This morning, in another of our comradely debates, we return yet again to the matter of alleviation . Here are a few of the things that are said.
‘Every time, with every transport, we should sow panic. Every time. We should all move along the ramp whispering of murder.’
‘Futile? No, not futile. It would slow them down . And corrode their nerves. The Szwaby , the Zabójcy — they’re mortal.’
This speaker — like ninety per cent of all the Jews in the Sonderkommando — became an atheist about half an hour after starting work. But certain tenets linger. Judaism, unlike the other monotheisms, does not hold that the Devil takes human form. All are mortal. But this is another doctrine I am starting to doubt. The German is not something supernatural, but neither is he something human. He is not the Devil. He is Death.
‘They’re mortal. They tremble too. But when there’s panic. Nightmare!’
‘ Good . So it should be.’
‘Why make it worse for our people? Why make their last minutes worse?’

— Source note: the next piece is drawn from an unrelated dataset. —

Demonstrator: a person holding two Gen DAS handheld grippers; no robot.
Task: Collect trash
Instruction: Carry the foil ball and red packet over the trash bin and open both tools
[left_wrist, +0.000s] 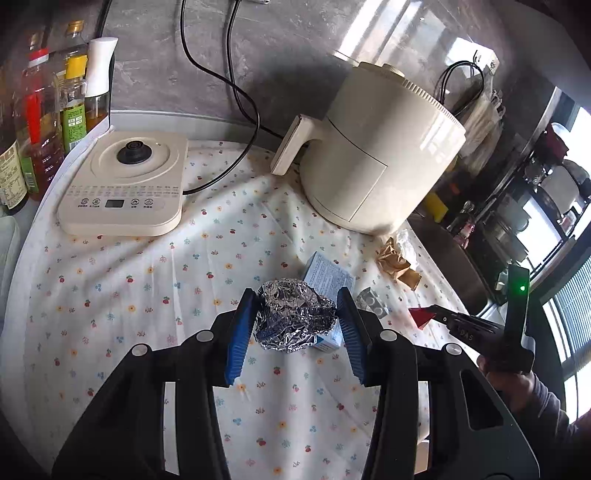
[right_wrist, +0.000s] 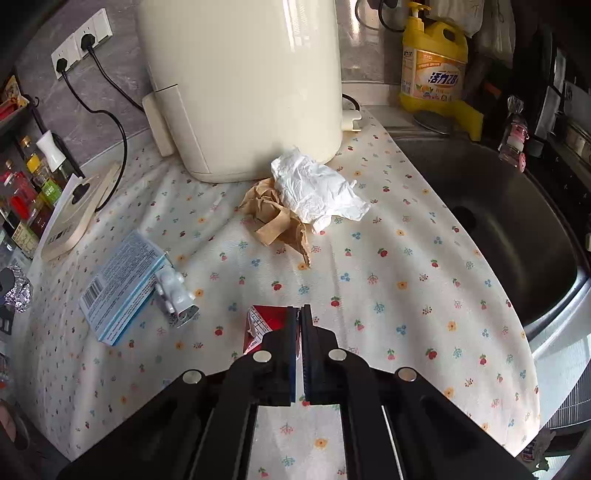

‘They’re not their last minutes. Their last minutes are spent jammed solid and dying. And there are fifteen of them. Fifteen minutes.’
‘They’re going to die anyway. We want it to cost the Szwaby .’
Another says, ‘The fact is we don’t sow panic. Do we. We smile and lie. Because we’re human beings.’
Another says, ‘We lie because when there’s panic we get killed quicker.’
Another says, ‘We lie because we fear the bloodlust and the rage.’
Another says, ‘We lie for our lousy selves.’
And I say, ‘ Ihr seit achzen johr alt, und ihr hott a fach . That’s all there is. There’s nothing else.’
With his shirt off and gasmask on, Doll looks like a fat and hairy old housefly (a housefly that is nearing the end of its span). He sounds like a housefly too, as he repeats the number I have given him: a sizzling whine. He asks me something else.
‘I can’t make you out, sir.’
We are in the ‘ossuary’ — a broad concavity upwind of the pyre. I am counting charred hipbones before their transfer to the grinding teams.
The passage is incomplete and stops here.